Most of the significant crises I’ve created for myself have revolved around numbers and money. Indeed, the story that I’ve told myself — and anyone else who’d listen from when I was about seven onwards — is that I’m hopeless around numbers and consequently crap with money.

And there’s a fair chunk of truth in that: I did not understand maths at school — no, really, I did not understand what the teachers were talking about almost all of the time, and the course work I handed in was mostly nonsense.

Where I consistently excelled at English, I completely failed at maths, and nobody seemed to spot this stark contrast in ability. My parents for their part had also both had issues around numbers at school and were much more interested in the stuff I could do — particularly grammar, 10/10 spelling and the whole storytelling piece.

And, this being the 1960s, nobody picked up that I was, in fact, ever so slightly dyscalculic — still am: give me a column of numbers to add up three times (even with a calculator) and I’ll give you three different answers. Then I have to keep going until one answer appears several times and go with that — I can’t seem to ‘see’ what the answer should be. And when I’m writing down phone numbers, I have to check and double-check that I haven’t transposed anything.

It’s tedious, but at some point when I was around 13 or 14, it became a bit of a badge of honour. So much so that I wore my failure with pride when I went on to be displaced from the GCE class into the next one down — CSE — and after a vanishingly short space of time into a class for the small minority who were deemed beyond redemption.

‘Great,’ I thought. ‘That means I don’t have to sit a maths exam.’ (You may already be aware of my issues around exams, so this was a double bonus.)

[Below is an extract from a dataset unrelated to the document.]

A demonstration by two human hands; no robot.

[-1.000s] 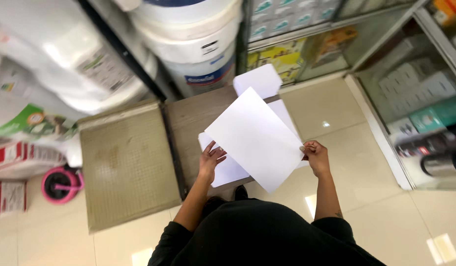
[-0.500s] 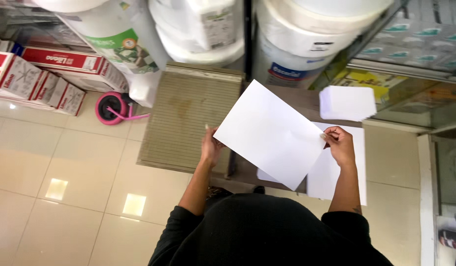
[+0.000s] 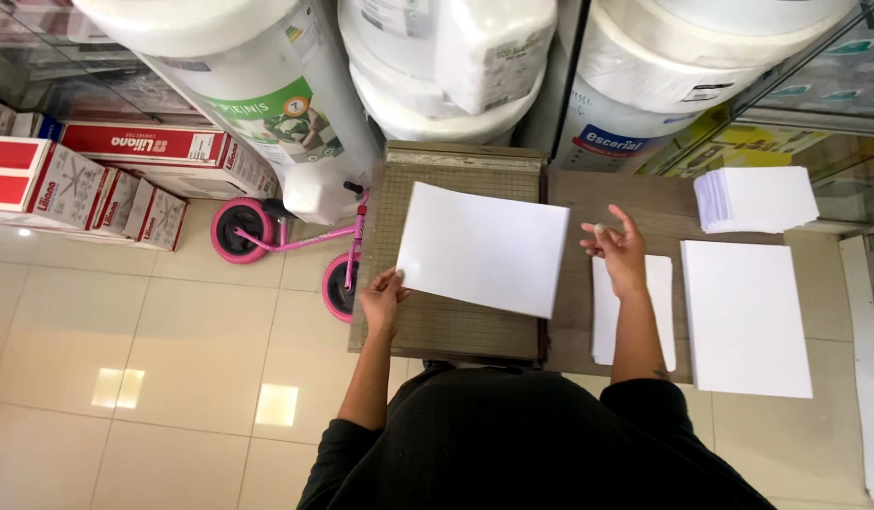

And I never have — not a single one — and while I’m fully aware that I’d not get away with that now, at no time did it prevent me from getting work as a national newspaper journalist. Thankfully, nobody seemed to care — I could do good joined-up writing, and that’s all that mattered.

But of course this unhealthy relationship with numbers quickly cascaded across into the handling of money once I had some of my own, and I have lost track of the number of times I’ve managed to create a crisis around it.

And let’s not forget that there is another element at work here — something else I’ve also already touched upon: the whole ‘not good enough’ monologue.

And let me tell you: when ‘rubbish at numbers’ meets ‘not good enough’, the outcome is rarely pretty.

I’m not going to pick out one crisis over another as what we actually have here — or, rather, had — is a pattern, and it’s only in the last few years that I’ve recognised it for what it is: a story I’ve kept on telling myself, all too often to justify some pretty reckless decisions.

(Oddly, I have always been highly accomplished at making sure I have enough to pay my Corporation Tax, VAT, and personal tax, and I like to get my returns submitted as early as I can so I know what’s in the pipeline.)

I’m still some way off being truly comfortable around numbers — and the dyscalculia is real enough that I doubt I ever will be  — but my relationship with them has improved enormously with the help (and patience) of others who do understand them. As a result, they no longer have the power to intimidate me.

And that means creating needless crises can now take a back seat.

Just as a footnote: any of you have any idea what you’re supposed to do with a logarithm table?